Description of the task –
Please filter the data down to the lines that include the word "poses" and copy them.

Items from a dataset:
---------------
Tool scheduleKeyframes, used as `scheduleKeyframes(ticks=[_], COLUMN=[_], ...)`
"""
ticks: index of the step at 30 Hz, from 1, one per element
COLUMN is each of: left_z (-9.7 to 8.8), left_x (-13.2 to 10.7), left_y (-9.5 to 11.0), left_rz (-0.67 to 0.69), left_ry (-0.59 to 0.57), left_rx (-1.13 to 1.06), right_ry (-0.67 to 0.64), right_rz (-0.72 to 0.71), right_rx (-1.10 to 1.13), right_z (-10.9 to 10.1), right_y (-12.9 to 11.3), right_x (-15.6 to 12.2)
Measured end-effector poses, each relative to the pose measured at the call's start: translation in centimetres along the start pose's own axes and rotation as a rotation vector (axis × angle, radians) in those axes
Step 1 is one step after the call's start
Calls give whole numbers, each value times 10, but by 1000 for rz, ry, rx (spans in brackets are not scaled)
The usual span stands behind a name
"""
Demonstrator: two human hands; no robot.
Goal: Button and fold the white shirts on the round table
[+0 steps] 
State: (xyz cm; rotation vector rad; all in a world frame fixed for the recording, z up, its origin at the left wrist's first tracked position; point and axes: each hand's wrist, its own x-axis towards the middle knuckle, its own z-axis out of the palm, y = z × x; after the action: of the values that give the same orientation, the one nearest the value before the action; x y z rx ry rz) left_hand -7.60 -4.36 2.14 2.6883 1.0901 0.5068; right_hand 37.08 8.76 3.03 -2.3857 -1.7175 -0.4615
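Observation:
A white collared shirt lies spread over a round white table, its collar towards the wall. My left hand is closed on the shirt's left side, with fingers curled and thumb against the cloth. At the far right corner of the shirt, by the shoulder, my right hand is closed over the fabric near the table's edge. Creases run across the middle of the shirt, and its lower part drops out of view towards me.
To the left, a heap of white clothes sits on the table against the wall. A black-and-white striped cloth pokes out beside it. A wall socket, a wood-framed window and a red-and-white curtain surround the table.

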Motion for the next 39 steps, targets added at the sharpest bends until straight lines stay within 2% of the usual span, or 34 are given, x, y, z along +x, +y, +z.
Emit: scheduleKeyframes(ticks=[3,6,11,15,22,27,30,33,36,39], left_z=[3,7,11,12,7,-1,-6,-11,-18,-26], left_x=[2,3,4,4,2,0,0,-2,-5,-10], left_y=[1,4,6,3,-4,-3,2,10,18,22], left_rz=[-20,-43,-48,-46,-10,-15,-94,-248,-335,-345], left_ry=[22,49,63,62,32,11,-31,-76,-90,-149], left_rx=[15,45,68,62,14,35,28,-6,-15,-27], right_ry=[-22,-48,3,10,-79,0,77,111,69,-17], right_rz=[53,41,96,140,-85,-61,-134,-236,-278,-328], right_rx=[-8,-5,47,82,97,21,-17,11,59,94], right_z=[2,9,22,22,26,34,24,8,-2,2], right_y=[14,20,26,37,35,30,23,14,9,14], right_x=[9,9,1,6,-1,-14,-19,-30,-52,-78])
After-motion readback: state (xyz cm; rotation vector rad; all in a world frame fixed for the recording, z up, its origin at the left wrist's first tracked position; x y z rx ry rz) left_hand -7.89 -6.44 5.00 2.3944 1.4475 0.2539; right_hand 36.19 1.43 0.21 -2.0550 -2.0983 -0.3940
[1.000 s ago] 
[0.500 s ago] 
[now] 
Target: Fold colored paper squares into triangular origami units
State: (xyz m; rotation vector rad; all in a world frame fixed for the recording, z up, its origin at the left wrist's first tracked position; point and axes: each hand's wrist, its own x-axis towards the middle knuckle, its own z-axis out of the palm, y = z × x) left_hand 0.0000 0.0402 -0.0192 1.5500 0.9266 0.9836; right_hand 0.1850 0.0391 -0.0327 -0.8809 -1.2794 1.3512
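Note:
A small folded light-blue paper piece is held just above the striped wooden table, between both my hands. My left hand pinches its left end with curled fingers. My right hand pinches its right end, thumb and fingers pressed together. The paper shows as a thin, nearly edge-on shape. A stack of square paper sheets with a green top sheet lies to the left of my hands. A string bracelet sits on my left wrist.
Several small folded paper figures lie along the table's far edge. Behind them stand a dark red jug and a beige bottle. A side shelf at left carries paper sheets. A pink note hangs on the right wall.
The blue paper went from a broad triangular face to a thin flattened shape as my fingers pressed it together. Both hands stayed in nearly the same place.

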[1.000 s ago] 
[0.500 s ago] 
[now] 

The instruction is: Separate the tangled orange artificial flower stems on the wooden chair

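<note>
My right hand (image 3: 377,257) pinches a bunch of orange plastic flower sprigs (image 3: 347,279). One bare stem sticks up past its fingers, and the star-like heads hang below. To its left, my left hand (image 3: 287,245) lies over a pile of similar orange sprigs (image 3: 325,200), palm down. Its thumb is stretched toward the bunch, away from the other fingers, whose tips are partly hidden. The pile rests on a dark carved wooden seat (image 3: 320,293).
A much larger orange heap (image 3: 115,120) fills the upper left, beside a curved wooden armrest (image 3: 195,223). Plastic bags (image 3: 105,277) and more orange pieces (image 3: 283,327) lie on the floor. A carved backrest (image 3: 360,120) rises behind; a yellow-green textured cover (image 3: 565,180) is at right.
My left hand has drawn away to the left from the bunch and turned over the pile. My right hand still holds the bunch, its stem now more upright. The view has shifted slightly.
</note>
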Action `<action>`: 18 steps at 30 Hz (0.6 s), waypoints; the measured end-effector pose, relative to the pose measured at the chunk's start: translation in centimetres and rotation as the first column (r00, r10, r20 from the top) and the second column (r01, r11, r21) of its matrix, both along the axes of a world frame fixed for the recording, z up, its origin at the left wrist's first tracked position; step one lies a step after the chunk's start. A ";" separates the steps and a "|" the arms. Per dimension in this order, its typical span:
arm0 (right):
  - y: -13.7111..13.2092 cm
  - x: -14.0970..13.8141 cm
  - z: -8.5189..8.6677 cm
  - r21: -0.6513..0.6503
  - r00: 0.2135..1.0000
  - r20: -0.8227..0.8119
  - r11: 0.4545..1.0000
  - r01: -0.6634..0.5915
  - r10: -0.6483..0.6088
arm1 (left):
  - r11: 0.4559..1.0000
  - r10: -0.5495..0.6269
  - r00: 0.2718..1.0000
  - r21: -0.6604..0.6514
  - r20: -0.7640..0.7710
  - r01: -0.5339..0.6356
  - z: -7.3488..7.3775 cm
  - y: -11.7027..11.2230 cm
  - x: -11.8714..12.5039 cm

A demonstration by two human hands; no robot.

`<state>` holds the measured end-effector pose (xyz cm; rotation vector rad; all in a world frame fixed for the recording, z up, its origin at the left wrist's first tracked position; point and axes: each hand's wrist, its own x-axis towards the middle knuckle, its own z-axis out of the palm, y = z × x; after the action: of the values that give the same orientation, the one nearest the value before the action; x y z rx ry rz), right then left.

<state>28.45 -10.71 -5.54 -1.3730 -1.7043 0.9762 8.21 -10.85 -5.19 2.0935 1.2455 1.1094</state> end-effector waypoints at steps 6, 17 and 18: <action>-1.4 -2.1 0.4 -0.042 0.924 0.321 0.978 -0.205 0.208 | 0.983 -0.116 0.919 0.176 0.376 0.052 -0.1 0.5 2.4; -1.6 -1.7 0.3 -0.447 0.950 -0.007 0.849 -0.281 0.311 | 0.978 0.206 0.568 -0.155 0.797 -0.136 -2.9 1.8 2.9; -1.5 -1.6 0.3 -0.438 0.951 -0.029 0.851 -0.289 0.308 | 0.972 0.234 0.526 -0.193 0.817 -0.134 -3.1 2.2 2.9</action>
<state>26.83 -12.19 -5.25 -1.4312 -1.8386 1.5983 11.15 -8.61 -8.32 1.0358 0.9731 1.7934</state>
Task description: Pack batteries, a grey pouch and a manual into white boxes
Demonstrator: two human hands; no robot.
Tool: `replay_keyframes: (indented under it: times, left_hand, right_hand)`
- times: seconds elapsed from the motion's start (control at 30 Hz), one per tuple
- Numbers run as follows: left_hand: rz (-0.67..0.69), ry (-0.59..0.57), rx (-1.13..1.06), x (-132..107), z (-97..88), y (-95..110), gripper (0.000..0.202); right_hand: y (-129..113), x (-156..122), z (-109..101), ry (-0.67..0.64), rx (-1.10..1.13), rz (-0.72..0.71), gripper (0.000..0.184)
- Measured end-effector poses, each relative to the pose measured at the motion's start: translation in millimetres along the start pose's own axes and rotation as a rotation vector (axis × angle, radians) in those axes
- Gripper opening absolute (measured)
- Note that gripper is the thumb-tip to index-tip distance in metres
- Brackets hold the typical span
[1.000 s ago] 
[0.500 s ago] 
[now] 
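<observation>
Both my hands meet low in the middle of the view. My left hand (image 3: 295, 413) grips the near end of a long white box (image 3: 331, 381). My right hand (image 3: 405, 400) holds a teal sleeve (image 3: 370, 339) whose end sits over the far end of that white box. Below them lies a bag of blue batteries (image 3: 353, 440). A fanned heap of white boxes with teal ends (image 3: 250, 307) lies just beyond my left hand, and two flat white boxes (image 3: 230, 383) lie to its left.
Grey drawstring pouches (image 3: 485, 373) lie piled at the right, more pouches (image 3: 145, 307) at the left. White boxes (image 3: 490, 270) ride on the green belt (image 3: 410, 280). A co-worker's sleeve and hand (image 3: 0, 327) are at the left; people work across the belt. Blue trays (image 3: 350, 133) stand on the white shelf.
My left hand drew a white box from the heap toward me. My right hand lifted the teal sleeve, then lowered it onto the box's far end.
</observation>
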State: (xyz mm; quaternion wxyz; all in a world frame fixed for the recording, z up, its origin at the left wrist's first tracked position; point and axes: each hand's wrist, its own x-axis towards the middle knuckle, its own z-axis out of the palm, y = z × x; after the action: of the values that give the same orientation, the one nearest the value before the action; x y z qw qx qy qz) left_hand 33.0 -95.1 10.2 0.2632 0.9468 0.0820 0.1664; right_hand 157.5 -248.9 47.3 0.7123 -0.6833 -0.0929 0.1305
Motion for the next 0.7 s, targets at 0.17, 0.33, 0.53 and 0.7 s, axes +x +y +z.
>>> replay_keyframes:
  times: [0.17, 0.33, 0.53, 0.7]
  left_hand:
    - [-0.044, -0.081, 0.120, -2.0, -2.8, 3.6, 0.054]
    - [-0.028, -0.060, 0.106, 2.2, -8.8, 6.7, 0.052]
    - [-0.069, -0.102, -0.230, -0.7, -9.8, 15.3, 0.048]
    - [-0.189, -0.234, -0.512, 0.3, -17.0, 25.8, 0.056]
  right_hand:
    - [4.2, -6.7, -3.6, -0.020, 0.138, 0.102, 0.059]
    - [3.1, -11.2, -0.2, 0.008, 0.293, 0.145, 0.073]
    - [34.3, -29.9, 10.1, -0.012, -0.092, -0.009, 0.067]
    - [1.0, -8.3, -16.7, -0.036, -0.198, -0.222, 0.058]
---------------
Response below –
Measured end-effector poses, each relative to the pose measured at the call's start: translation in centimetres along the start pose's own axes and rotation as a rotation vector (axis × angle, radians) in those axes
- Measured end-effector poses, each relative to the pose measured at the motion's start: translation in millimetres along the start pose's own axes and rotation as a rotation vector (axis × angle, radians) in those axes

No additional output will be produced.